Décès de la grande ballerine russe Maïa Plissetskaïa

Par @Culturebox
Mis à jour le 06/12/2016 à 06H30, publié le 03/05/2015 à 10H12
La grande ballerine russe Maïa Plissetskaïa en février 2006, à l'Espace Cardin à Paris

La grande ballerine russe Maïa Plissetskaïa en février 2006, à l'Espace Cardin à Paris

© JEAN AYISSI / AFP

La grande danseuse classique Maïa Plissetskaïa est décédée à 89 ans, a annoncé samedi le directeur du théâtre du Bolchoï Vladimir Ourine. "Elle est morte d'une crise cardiaque. Les docteurs ont tout essayé, mais ils n'ont rien pu faire", a annoncé M. Ourine cité par l'agence de presse russe TASS.

Son décès est survenu en Allemagne, a-t-il précisé, ajoutant avoir été informé par le mari de la ballerine, le compositeur russe Rodion Chtchedrine.

"Il y a quelques semaines, nous nous étions revus (...), elle était en pleine santé, elle faisait des blagues mais voilà, c'est arrivé, le coeur de la plus grande des ballerines s'est arrêté", a confié le directeur à l'agence RIA Novosti.

"Ce n'était pas que la Russie, mais le monde entier qui le savait: Maïa Plissetskaïa était le symbole du ballet russe du XXe siècle", a-t-il conclu.

Le président russe Vladimir Poutine a exprimé ses condoléances aux proches de la danseuse dans un communiqué publié par son service de presse. "C'était une grande pionnière de l'école russe chorégraphique. Elle restait ancrée dans la tradition russe tout en cherchant à y intégrer de nouveaux horizons", a salué l'ancien ministre russe de la Culture, Mikhaïl Chvydkoï.

Maïa Plissetskaïa danse Le lac des cygnes (extrait)

 

"Prima ballerina assoluta"

Née le 20 novembre 1925 à Moscou, Maïa Plissetskaïa était l'une des deux seules ballerines de l'Union soviétique à avoir été consacrée du titre de "Prima ballerina assoluta".

Son père, ingénieur, avait été fusillé en 1938 sous Staline, et sa mère, actrice de cinéma, avait été envoyée dans un camp au Kazakhstan comme "membre de la famille d'un traître à la patrie".

La petite Maïa avait été recueillie par son oncle et sa tante. Elle est entrée au Bolchoï en 1943, où elle s'est immédiatemment imposée comme l'une des meilleures danseuses de sa génération.

Brillante dans les grands classiques du répertoire du Bolchoï, elle s'est également distinguée pour avoir défié le régime soviétique, qui qualifia de scandaleuse son interprétation de certains ballets.

Elle dansera pendant presque 50 ans au Bolchoï, dépassant de loin l'âge de la retraite habituellement observé par les ballerines russes. En 2005, à 80 ans, elle avait interprété au Kremlin "Ave Maïa" que lui avait dédié Maurice Béjart.

 

L'hommage de la France

La ministre de la Culture Fleur Pellerin a rendu hommage mardi à la danseuse, familière de la France, où "elle aimait à dire qu'elle avait connu son premier grand succès sur une scène internationale", selon le communiqué de la ministre.

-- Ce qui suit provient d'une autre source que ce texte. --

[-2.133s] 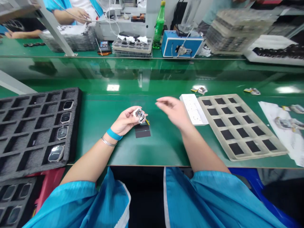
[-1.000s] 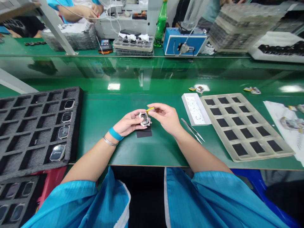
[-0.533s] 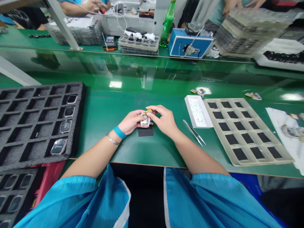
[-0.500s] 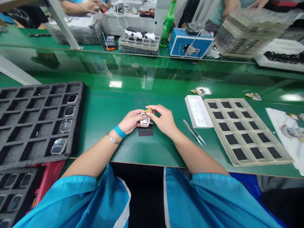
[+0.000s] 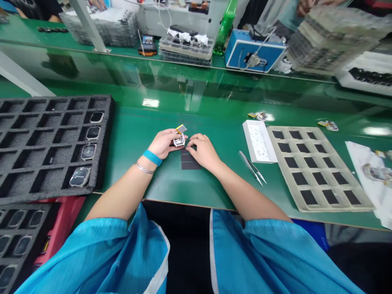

Fleur Pellerin salue "une diva de la danse (qui) a consacré sa vie entière au ballet", dans un communiqué publié dans la nuit. Elle rappelle les collaborations de la prima ballerina du Bolchoï, avec l'Opéra de Paris, le Ballet du XXe siècle de Maurice Béjart, le Ballet de Nancy et la Biennale de la danse de Lyon.

Pierre Bergé, ancien président du conseil d'administration de l'Opéra de Paris (1988-1993) rend aussi hommage dans un tweet mardi à "une immense danseuse". L'ancien compagnon du couturier Yves Saint Laurent se dit "très triste de la mort de Maïa Plissetskaïa" qu'il précise avoir "revue il y a peu avec son mari Chtchedrine à un concert de Renaud Capuçon".